Exercise directions: Transcribe, word for word and without additions, each line below from the one containing "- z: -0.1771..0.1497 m" through the one containing "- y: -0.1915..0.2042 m", both ends included.

Source material:
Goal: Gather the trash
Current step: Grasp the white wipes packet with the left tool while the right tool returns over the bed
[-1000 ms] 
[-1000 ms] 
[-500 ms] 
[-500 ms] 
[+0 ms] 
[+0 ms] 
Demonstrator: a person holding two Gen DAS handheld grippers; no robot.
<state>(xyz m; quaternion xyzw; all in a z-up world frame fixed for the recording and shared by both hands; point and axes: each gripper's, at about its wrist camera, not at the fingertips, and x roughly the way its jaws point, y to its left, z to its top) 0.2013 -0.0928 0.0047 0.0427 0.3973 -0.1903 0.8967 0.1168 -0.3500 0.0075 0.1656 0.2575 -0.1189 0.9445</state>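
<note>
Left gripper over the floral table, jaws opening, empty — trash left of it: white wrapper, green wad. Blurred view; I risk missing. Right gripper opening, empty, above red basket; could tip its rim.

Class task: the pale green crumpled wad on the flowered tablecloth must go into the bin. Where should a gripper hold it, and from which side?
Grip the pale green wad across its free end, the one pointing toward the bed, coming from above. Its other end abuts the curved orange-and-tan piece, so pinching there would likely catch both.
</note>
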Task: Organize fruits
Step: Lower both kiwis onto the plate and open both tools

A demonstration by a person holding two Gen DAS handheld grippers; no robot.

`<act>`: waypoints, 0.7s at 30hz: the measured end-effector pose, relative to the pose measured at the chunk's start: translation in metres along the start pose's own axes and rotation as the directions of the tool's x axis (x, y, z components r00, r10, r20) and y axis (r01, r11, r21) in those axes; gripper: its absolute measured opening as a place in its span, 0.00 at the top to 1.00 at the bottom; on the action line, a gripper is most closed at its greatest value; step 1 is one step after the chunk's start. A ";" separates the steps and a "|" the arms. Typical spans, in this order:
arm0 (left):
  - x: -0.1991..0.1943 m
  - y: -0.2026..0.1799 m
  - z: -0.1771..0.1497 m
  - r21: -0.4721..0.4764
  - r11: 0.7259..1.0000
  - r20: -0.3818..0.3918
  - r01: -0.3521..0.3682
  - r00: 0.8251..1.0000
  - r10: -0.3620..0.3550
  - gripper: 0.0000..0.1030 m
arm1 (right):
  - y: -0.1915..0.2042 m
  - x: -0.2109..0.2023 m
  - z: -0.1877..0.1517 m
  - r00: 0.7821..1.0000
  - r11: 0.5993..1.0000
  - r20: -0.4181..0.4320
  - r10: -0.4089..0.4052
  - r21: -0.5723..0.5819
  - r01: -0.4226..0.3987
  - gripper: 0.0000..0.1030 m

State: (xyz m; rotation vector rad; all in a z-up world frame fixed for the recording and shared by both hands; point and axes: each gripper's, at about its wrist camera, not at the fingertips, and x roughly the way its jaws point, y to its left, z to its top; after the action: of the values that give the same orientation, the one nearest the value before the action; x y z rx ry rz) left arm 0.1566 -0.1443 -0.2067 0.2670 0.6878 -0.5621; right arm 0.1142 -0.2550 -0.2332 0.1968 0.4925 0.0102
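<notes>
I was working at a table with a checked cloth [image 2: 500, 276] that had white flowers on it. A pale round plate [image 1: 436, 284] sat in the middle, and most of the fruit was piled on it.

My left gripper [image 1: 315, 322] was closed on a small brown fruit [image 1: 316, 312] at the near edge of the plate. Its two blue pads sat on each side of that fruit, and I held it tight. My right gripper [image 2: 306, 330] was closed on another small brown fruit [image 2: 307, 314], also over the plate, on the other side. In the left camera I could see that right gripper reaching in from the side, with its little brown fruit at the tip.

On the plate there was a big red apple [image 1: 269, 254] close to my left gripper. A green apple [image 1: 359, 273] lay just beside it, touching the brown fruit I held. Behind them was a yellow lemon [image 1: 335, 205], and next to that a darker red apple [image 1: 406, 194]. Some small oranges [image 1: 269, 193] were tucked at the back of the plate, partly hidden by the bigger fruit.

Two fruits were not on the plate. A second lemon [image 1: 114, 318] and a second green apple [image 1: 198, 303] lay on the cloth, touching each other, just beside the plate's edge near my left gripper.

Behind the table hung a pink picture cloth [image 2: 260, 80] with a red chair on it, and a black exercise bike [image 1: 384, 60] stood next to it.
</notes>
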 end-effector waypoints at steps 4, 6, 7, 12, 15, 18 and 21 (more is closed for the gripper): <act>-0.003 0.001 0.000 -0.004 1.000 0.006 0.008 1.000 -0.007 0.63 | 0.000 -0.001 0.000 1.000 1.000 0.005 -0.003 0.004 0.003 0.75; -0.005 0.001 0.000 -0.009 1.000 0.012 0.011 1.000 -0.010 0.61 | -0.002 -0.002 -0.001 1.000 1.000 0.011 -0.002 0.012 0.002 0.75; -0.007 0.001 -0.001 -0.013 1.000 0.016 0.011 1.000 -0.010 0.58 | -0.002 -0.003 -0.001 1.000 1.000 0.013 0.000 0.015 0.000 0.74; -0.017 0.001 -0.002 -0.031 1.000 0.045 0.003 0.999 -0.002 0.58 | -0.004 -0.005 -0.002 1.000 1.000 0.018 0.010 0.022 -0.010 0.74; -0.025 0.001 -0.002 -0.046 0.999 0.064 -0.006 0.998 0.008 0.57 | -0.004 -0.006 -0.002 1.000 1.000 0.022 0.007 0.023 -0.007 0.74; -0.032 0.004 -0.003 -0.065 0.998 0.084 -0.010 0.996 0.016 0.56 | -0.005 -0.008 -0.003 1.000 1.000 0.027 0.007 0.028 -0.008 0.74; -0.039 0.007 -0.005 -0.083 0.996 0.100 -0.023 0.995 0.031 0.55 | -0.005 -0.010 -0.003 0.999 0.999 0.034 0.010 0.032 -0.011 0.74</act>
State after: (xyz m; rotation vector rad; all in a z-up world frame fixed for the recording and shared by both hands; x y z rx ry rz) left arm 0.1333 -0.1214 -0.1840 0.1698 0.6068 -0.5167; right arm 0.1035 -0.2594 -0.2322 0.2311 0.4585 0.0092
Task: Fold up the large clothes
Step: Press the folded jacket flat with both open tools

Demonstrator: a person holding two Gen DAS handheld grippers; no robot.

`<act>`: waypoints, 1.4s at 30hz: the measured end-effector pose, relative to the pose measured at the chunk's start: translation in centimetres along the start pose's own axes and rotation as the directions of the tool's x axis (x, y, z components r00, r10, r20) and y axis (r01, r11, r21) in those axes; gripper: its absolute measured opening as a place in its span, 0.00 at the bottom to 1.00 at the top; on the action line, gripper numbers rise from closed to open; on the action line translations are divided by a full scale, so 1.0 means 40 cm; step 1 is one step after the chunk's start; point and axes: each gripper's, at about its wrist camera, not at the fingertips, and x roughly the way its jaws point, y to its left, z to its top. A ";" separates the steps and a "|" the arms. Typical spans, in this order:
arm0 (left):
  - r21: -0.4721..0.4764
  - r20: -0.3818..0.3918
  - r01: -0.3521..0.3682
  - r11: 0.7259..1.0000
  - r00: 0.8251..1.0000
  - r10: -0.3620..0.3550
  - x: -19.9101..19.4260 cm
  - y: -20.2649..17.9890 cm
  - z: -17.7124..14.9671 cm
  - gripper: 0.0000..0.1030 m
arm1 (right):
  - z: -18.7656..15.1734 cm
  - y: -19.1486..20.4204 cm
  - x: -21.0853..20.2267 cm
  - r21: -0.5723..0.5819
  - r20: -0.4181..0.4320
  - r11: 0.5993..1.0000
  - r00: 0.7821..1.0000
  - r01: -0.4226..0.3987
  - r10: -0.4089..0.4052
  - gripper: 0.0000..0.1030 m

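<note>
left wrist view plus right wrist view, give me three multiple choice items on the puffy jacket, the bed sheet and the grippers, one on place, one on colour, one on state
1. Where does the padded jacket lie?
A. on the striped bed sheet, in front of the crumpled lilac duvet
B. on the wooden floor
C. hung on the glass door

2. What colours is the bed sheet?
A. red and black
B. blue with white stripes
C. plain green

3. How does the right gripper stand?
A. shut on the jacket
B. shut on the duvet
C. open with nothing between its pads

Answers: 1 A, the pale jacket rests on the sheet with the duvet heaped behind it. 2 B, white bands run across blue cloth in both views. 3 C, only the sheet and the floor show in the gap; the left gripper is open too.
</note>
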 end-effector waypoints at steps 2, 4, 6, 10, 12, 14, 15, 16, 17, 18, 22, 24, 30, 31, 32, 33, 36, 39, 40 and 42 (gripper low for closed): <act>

Task answer:
  - z: -0.1771..0.1497 m
  - r21: -0.4721..0.4764
  - r11: 0.7259..1.0000
  - r20: -0.3818..0.3918
  - r01: -0.3521..0.3682
  - r00: 0.8251..1.0000
  - r10: -0.3620..0.3550
  - gripper: 0.0000..0.1030 m
arm1 (right):
  - y: -0.1915..0.2042 m

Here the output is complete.